When copying the records below, keep every word as it is and drop the images.

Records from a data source
○ ○ ○

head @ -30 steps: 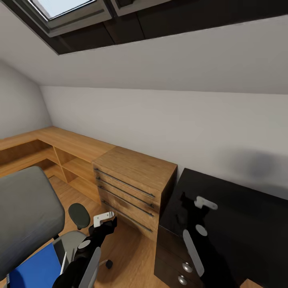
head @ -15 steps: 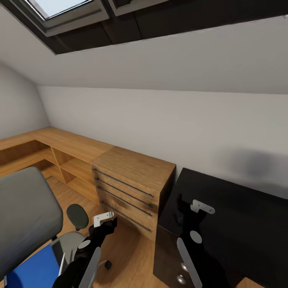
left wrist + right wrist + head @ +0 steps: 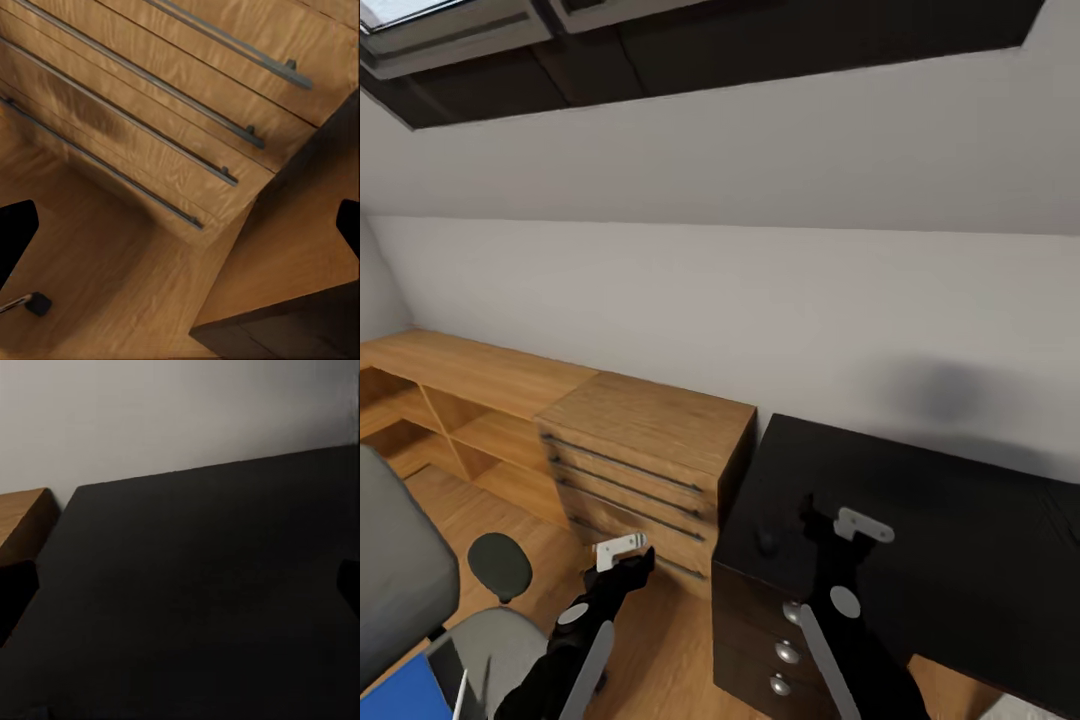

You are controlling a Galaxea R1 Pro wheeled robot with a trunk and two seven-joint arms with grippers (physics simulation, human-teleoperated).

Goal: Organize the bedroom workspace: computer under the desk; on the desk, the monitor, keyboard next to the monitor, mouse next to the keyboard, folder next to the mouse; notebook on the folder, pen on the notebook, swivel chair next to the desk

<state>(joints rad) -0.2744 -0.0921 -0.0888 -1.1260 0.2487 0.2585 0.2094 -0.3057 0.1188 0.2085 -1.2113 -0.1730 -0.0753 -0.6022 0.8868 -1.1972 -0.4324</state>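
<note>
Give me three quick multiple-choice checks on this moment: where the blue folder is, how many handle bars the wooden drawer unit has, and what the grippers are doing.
1. Where is the folder?
A. On the swivel chair's seat
B. On the black desk
C. On top of the wooden drawer unit

2. How many long handle bars show on the wooden drawer unit?
A. Two
B. Four
C. Six

3. What state are the left gripper and right gripper in?
A. Both shut on the folder
B. One holds a pen
C. Both open, holding nothing

Answers: 1 A, the blue sheet lies low beside the grey swivel chair, far from the desk. 2 B, four bars cross its front in the head and left wrist views. 3 C, each wrist view shows the fingertips at the picture's edges with nothing between.
</note>
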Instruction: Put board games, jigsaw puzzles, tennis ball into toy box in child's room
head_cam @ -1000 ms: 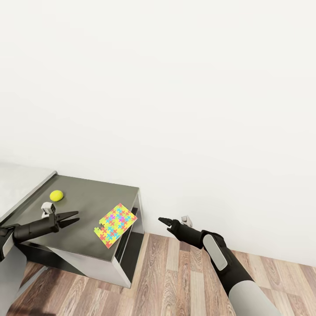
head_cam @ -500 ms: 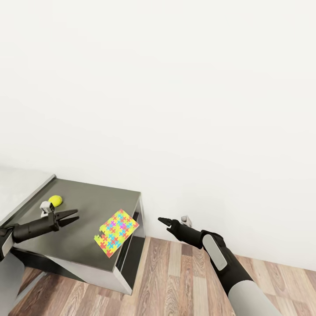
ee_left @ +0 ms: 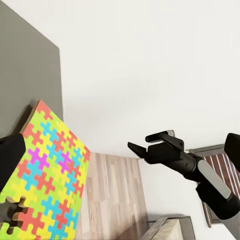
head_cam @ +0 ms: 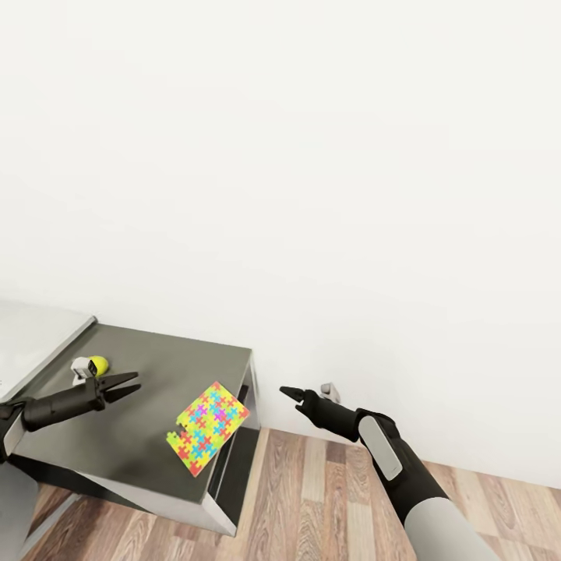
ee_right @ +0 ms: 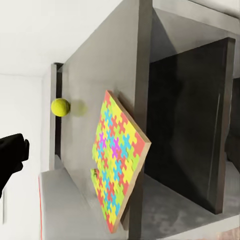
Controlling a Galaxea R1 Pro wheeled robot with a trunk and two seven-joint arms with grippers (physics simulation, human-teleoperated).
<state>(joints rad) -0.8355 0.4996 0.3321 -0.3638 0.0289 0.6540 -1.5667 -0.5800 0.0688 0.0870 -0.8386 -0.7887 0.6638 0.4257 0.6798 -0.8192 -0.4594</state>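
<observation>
One jigsaw puzzle lies near the left end effector; jaws parted, empty.

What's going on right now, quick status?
Left gripper open, empty. Right gripper empty over floor. Jigsaw puzzle overhangs table edge; tennis ball beyond left gripper.

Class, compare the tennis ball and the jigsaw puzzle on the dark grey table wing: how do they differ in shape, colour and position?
The tennis ball is a small sphere; the jigsaw puzzle is a far larger thin flat square. The tennis ball is plain yellow-green; the jigsaw puzzle is multicoloured. The tennis ball sits well in from the edge; the jigsaw puzzle overhangs the edge. Both rest on the table.
</observation>
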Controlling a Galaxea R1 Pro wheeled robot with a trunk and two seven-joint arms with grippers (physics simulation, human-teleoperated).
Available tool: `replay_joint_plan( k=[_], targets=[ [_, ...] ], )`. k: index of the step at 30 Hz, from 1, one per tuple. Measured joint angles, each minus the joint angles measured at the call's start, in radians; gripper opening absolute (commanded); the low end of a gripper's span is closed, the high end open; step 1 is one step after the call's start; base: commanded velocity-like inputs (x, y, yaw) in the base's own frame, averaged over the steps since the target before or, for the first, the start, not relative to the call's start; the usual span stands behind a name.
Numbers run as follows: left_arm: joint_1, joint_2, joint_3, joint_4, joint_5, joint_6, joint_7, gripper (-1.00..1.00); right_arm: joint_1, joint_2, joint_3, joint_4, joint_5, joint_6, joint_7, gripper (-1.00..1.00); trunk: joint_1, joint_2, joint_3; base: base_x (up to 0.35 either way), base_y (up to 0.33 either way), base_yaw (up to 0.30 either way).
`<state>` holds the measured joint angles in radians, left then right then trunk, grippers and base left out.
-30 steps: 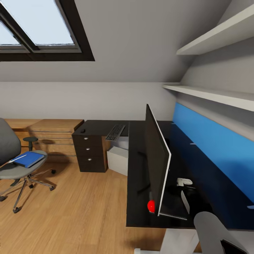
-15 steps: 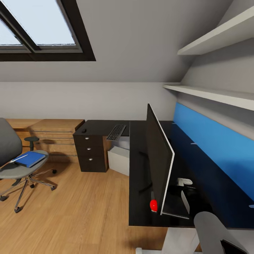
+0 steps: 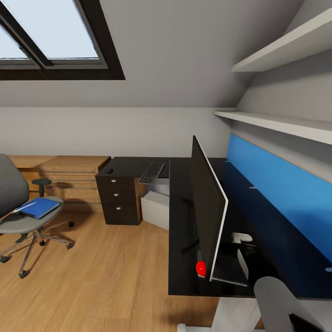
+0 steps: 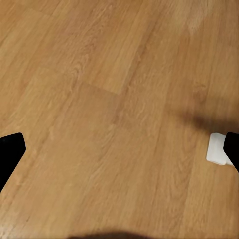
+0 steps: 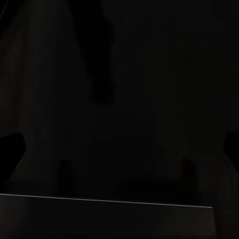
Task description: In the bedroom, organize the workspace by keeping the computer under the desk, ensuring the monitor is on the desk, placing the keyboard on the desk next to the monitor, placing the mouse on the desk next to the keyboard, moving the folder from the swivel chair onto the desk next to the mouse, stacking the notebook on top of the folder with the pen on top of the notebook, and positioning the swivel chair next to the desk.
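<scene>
The black L-shaped desk (image 3: 180,240) stands at the right. On it the monitor (image 3: 206,207) shows edge-on, with a red dot at its lower corner. The keyboard (image 3: 151,173) and the mouse (image 3: 109,170) lie on the desk's far wing, and the grey computer (image 3: 154,208) stands on the floor beneath. On the seat of the swivel chair (image 3: 14,221) at the left lies the blue folder (image 3: 40,207), with a thin pale pen (image 3: 24,208) across it. A flat dark slab with a white edge (image 3: 227,272) lies behind the monitor; I cannot tell if it is the notebook. My left gripper (image 4: 119,154) is open over bare floor. My right gripper (image 5: 119,152) is open over a black surface.
A light-wood drawer chest (image 3: 69,180) lines the far wall behind the chair. A blue upright panel (image 3: 281,203) backs the desk, with white shelves (image 3: 276,122) above it. Wooden floor (image 3: 106,272) stretches between chair and desk. A white foot (image 4: 218,148) stands on the floor near my left gripper.
The whole picture shifted slightly to the right a second ago as the camera moved; it has held still since. None of the things has moved.
</scene>
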<state>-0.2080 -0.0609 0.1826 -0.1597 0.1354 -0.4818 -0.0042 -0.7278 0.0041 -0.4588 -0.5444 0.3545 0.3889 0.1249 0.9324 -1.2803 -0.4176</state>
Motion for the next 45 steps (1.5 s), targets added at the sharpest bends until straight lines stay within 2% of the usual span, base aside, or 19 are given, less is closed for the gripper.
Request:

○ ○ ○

* **TASK SOLUTION**
head @ -30 steps: 
head @ -15 steps: 
left wrist + right wrist + head @ +0 steps: 

You are controlling a Galaxea R1 Pro wheeled robot with a trunk and two seven-joint arms with grippers (physics simulation, human-teleoperated).

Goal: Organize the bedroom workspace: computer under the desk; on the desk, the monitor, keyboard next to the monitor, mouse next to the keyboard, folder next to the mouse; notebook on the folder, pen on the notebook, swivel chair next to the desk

<state>(joints rad) -0.2744 -0.0921 -0.0888 -1.1260 0.2487 0.2585 0.2094 -0.3057 0.1188 0.2085 -1.2113 -0.1730 -0.0753 -0.6022 0.8868 -1.1972 -0.4324</state>
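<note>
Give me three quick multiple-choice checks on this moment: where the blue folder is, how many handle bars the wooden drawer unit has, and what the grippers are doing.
1. Where is the folder?
A. On the swivel chair's seat
B. On the black desk
C. On top of the wooden drawer unit

2. How many long handle bars show on the wooden drawer unit?
A. Two
B. Four
C. Six

3. What state are the left gripper and right gripper in?
A. Both shut on the folder
B. One holds a pen
C. Both open, holding nothing

Answers: 1 A, the blue sheet lies low beside the grey swivel chair, far from the desk. 2 B, four bars cross its front in the head and left wrist views. 3 C, each wrist view shows the fingertips at the picture's edges with nothing between.
</note>
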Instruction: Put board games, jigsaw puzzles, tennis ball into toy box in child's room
head_cam @ -1000 ms: 
head_cam @ -500 ms: 
ee_left @ +0 ms: 
head_cam @ +0 ms: 
ee_right @ +0 ms: 
Controlling a Galaxea R1 Pro wheeled robot with a trunk and two seven-joint arms with grippers (physics simulation, human-teleoperated).
<state>(joints rad) -0.8355 0.4996 0.3321 -0.3638 0.0289 0.6540 -1.5667 -0.5800 0.0688 0.0870 -0.8386 -0.7887 0.6638 0.4257 0.6798 -0.8192 -0.4594</state>
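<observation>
One jigsaw puzzle lies near the left end effector; jaws parted, empty.

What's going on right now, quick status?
Left gripper open, empty. Right gripper empty over floor. Jigsaw puzzle overhangs table edge; tennis ball beyond left gripper.

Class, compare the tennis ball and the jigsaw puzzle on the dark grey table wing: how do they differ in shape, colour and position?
The tennis ball is a small sphere; the jigsaw puzzle is a far larger thin flat square. The tennis ball is plain yellow-green; the jigsaw puzzle is multicoloured. The tennis ball sits well in from the edge; the jigsaw puzzle overhangs the edge. Both rest on the table.
</observation>
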Controlling a Galaxea R1 Pro wheeled robot with a trunk and two seven-joint arms with grippers (physics simulation, human-teleoperated).
Available tool: `replay_joint_plan( k=[_], targets=[ [_, ...] ], )`. k: index of the step at 30 Hz, from 1, one per tuple. Measured joint angles, each minus the joint angles measured at the call's start, in radians; gripper opening absolute (commanded); the low end of a gripper's span is closed, the high end open; step 1 is one step after the call's start; base: commanded velocity-like inputs (x, y, yaw) in the base's own frame, averaged over the steps since the target before or, for the first, the start, not relative to the call's start; the usual span stands behind a name.
Numbers run as follows: left_arm: joint_1, joint_2, joint_3, joint_4, joint_5, joint_6, joint_7, gripper (-1.00..1.00); right_arm: joint_1, joint_2, joint_3, joint_4, joint_5, joint_6, joint_7, gripper (-1.00..1.00); trunk: joint_1, joint_2, joint_3; base: base_x (up to 0.35 either way), base_y (up to 0.33 either way), base_yaw (up to 0.30 either way).
`<state>` holds the measured joint angles in radians, left then right then trunk, grippers and base left out.
-30 steps: 
-15 steps: 
+0 steps: 
+0 steps: 
+0 steps: 
Task description: In the bedroom, organize the workspace by keeping the computer under the desk, ensuring the monitor is on the desk, placing the keyboard on the desk next to the monitor, placing the mouse on the desk next to the keyboard, moving the folder from the swivel chair onto the desk next to the mouse, stacking the notebook on top of the folder with the pen on top of the notebook, and positioning the swivel chair next to the desk.
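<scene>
The black L-shaped desk (image 3: 180,240) stands at the right. On it the monitor (image 3: 206,207) shows edge-on, with a red dot at its lower corner. The keyboard (image 3: 151,173) and the mouse (image 3: 109,170) lie on the desk's far wing, and the grey computer (image 3: 154,208) stands on the floor beneath. On the seat of the swivel chair (image 3: 14,221) at the left lies the blue folder (image 3: 40,207), with a thin pale pen (image 3: 24,208) across it. A flat dark slab with a white edge (image 3: 227,272) lies behind the monitor; I cannot tell if it is the notebook. My left gripper (image 4: 119,154) is open over bare floor. My right gripper (image 5: 119,152) is open over a black surface.
A light-wood drawer chest (image 3: 69,180) lines the far wall behind the chair. A blue upright panel (image 3: 281,203) backs the desk, with white shelves (image 3: 276,122) above it. Wooden floor (image 3: 106,272) stretches between chair and desk. A white foot (image 4: 218,148) stands on the floor near my left gripper.
The whole picture shifted slightly to the right a second ago as the camera moved; it has held still since. None of the things has moved.
</scene>
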<state>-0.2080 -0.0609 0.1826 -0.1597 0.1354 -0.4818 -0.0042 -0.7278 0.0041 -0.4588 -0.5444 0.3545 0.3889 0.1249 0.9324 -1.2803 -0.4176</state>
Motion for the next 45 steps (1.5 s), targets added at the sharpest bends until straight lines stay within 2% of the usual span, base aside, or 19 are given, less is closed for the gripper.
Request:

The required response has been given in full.